Le spirali di Alfonso Caputo
Fa piacere, ogni tanto, poter parlare di un artista che sa quello che fa, sia sul piano strettamente operativo ed artistico che su quello ideologico; un artista, in poche parole, perfettamente autocosciente di se e delle proprie opere.
Si tratta di un’occasione più unica che rara. Qualcuno noterà che dovrebbe essere sempre così, ma possiamo assicurare che la maggior parte degli artisti, gli italiani in particolare, fanno quello che “gli viene” senza porsi molti problemi, salvo, poi, offendersi se il pubblico e la critica chiedano spiegazioni.
Questo risultato non è solo frutto di una predisposizione naturale alla creatività ma anche di uno sforzo e di un’applicazione continua ad acquisire un linguaggio artistico, a perfezionarlo ed a trovare i mezzi per esprimerlo nel migliore dei modi.
Questo è il primo merito che l’autore ha perché nessuno “nasce saputo”, e Caputo si diventa solo con molta applicazione e fatica. Si perdonerà il bisticcio verbale ma il merito di Alfonso (sia permesso di chiamare per nome un amico) è proprio nella fatica continua che ha ha impiegato per raggiungere un perfetto connubio tra perfezione formale ed idea.
Anche ad un’occhiata superficiale, infatti, risalta immediatamente come i quadri esposti siano il risultato di una lunga ricerca sia interiore che materiale.
Anzitutto il principio della spirale è proposto in entrambi i sensi applicabili, centripeto e centrifugo, indicazione di forze che convergono e contemporaneamente possono espandersi, e visto che le spirali hanno un movimento che non ha limiti in se stesso se non quelli fisici della sua rappresentazione il loro valore diviene, anzi, è già in se stesso, universale e indicativo dell’universalità sia dell’universo e del macrocosmo che del microcosmo individuale che in questo universo si colloca.
Alfonso Caputo trova il punto in cui tutto diviene in noi stessi valore e forza vitale ed al tempo stesso in cui noi stessi possiamo espanderci dalla nostra limitatezza all’infinito, non in una contemplazione statica ma vitale e dinamica, sempre in evoluzione ed in movimento.

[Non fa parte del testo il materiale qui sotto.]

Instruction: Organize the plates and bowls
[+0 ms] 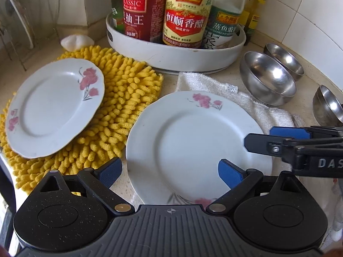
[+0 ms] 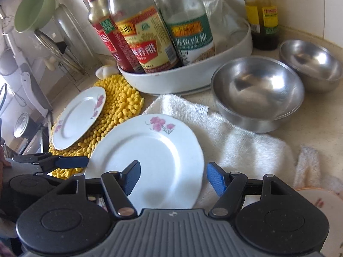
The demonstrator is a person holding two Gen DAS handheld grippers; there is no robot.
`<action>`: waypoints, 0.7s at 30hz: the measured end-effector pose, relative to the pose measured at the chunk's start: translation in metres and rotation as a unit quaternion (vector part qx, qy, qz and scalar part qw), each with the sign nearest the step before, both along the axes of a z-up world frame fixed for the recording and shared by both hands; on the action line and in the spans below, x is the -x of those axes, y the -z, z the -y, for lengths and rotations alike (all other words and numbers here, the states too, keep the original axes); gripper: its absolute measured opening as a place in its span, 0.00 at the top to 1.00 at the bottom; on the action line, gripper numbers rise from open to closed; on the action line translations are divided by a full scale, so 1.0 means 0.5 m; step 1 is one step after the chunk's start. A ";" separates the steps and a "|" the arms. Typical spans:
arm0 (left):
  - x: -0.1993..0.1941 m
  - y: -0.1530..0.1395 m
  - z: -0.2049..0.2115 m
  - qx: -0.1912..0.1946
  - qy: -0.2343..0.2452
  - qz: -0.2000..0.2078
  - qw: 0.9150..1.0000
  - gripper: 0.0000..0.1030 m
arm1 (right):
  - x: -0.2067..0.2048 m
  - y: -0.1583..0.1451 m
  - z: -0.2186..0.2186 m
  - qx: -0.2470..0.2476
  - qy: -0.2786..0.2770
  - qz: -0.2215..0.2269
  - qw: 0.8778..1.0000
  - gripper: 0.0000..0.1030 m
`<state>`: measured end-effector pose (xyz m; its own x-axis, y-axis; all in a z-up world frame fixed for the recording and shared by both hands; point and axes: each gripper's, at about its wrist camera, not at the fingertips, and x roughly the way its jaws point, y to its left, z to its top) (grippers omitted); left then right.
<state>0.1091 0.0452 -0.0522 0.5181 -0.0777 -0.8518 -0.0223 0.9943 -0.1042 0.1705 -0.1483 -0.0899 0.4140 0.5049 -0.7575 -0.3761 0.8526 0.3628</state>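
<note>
A white plate with pink flowers [image 1: 193, 145] [image 2: 148, 156] lies partly on a white towel, just ahead of both grippers. A second flowered plate [image 1: 55, 107] [image 2: 79, 117] rests on a yellow shaggy mat to the left. Three steel bowls stand at the right: a large one [image 1: 268, 79] [image 2: 257, 94], one behind it [image 1: 284, 61] [image 2: 313, 64] and one at the edge [image 1: 328, 107]. My left gripper [image 1: 170, 173] [image 2: 72, 162] is open above the near plate's front rim. My right gripper [image 2: 174, 178] [image 1: 272, 138] is open at that plate's right rim, holding nothing.
A white round tray [image 1: 171, 53] [image 2: 182, 75] of sauce bottles stands behind the plates. The white towel [image 1: 214, 85] [image 2: 235, 139] and yellow mat [image 1: 128, 98] [image 2: 122, 107] cover the counter. A wire rack [image 1: 12, 32] with a green bowl [image 2: 34, 10] is far left. Tiled wall closes the right.
</note>
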 end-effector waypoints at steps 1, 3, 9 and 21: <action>-0.004 0.003 -0.001 0.000 0.006 -0.002 1.000 0.05 | -0.002 0.002 -0.004 0.001 0.003 -0.005 1.000 0.26; -0.010 0.011 -0.002 -0.001 0.017 -0.005 1.000 0.08 | -0.001 0.004 -0.013 0.008 0.009 -0.005 1.000 0.26; -0.025 0.027 -0.006 -0.003 0.042 -0.011 0.999 0.09 | 0.000 0.019 -0.005 -0.015 0.031 -0.018 0.999 0.27; -0.033 0.035 0.002 -0.007 0.080 0.001 0.997 0.01 | -0.004 0.020 -0.026 -0.019 0.022 -0.027 0.999 0.09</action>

I quadri, naturalmente, hanno una loro forma e validità fisica e l’uso di più tecniche contemporaneamente permette loro di ottenere il massimo in termini di comunicatività, si pensi solo al vigore che ha la superficie rafforzata dall’uso della sabbia, uso delicato nella realizzazione ma estremamente concreto nell’effetto che la luce incidente può generare.

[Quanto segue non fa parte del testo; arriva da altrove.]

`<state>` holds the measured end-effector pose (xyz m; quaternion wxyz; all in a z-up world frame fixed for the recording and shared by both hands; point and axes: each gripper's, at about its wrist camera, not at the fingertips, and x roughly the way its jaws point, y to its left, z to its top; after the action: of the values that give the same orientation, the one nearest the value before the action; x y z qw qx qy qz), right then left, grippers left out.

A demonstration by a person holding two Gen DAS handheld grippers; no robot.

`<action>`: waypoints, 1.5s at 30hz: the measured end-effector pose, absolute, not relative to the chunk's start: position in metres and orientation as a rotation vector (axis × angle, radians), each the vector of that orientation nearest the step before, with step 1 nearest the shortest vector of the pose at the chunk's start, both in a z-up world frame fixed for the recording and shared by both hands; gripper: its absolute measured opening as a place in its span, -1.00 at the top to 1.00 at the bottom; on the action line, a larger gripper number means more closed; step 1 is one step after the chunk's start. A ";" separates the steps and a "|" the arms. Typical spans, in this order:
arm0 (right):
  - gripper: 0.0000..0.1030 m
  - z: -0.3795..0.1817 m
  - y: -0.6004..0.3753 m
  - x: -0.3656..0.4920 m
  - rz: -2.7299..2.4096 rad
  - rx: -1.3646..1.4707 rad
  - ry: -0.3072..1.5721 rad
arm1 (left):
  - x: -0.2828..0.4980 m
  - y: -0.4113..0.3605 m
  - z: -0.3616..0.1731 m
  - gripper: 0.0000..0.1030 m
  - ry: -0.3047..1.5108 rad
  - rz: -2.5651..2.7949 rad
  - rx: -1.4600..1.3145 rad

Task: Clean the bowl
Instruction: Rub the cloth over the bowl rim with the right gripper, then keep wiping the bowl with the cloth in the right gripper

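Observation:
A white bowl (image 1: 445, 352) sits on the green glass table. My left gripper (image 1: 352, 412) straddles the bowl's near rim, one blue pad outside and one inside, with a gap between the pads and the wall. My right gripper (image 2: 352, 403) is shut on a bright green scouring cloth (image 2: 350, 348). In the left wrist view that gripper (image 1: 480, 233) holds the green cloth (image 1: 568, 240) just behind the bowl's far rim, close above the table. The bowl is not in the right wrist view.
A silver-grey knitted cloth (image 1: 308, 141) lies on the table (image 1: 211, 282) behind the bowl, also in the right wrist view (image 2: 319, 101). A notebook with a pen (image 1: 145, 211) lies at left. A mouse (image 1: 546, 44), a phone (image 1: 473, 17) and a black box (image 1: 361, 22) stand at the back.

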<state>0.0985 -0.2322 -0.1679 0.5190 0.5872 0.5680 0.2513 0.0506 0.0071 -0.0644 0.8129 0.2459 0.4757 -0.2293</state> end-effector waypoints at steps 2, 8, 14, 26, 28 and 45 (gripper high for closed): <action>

A questo si aggiunge una capacità di colloquiare con l’ambiente espositivo, qualunque esso sia, ottenuta genialmente da cornici apparentemente classiche ma che usano, come passpartout la superficie espositiva stessa retrostante o, se Alfonso volesse, perfino lo spazio ambientale puro, perché siamo convinti che potrebbero galleggiare tranquillamente nel vuoto, o quasi, senza perdere nulla. Da qualunque parte provenga la luce e qualunque valore abbia, questi quadri manterranno sempre il loro valore di “parole significanti” perché lo portano nella struttura stessa che l’artista ha voluto dare loro.
Lo stesso passaggio dalla circolarità al quadrato ferma e consolida il concetto espresso, generando il passaggio dal contingente del movimento all’assoluto dell’arte, che è anche il passaggio dal “tutto scorre” di Eraclito alla presa di coscienza dell’eternità di questo scorrere della vita.
Se ci dovessero chiedere di spiegare cosa sia una ricerca in arte porteremmo ad esempio proprio Alfonso Caputo che crea un suo linguaggio visivo, chiaro e preciso e soprattutto efficace, in cui le varianti delle singole opere corrispondono all’uso di termini che hanno uno stesso significato di base ma si arricchiscono a vicenda. Si tratta di un linguaggio la cui grammatica è comunicata dalle opere stesse e nessuno spettatore potrebbe dire di non capire o non apprezzare senza malizia; ma tutti saranno compresi ed avvolti da queste spirali così vitali.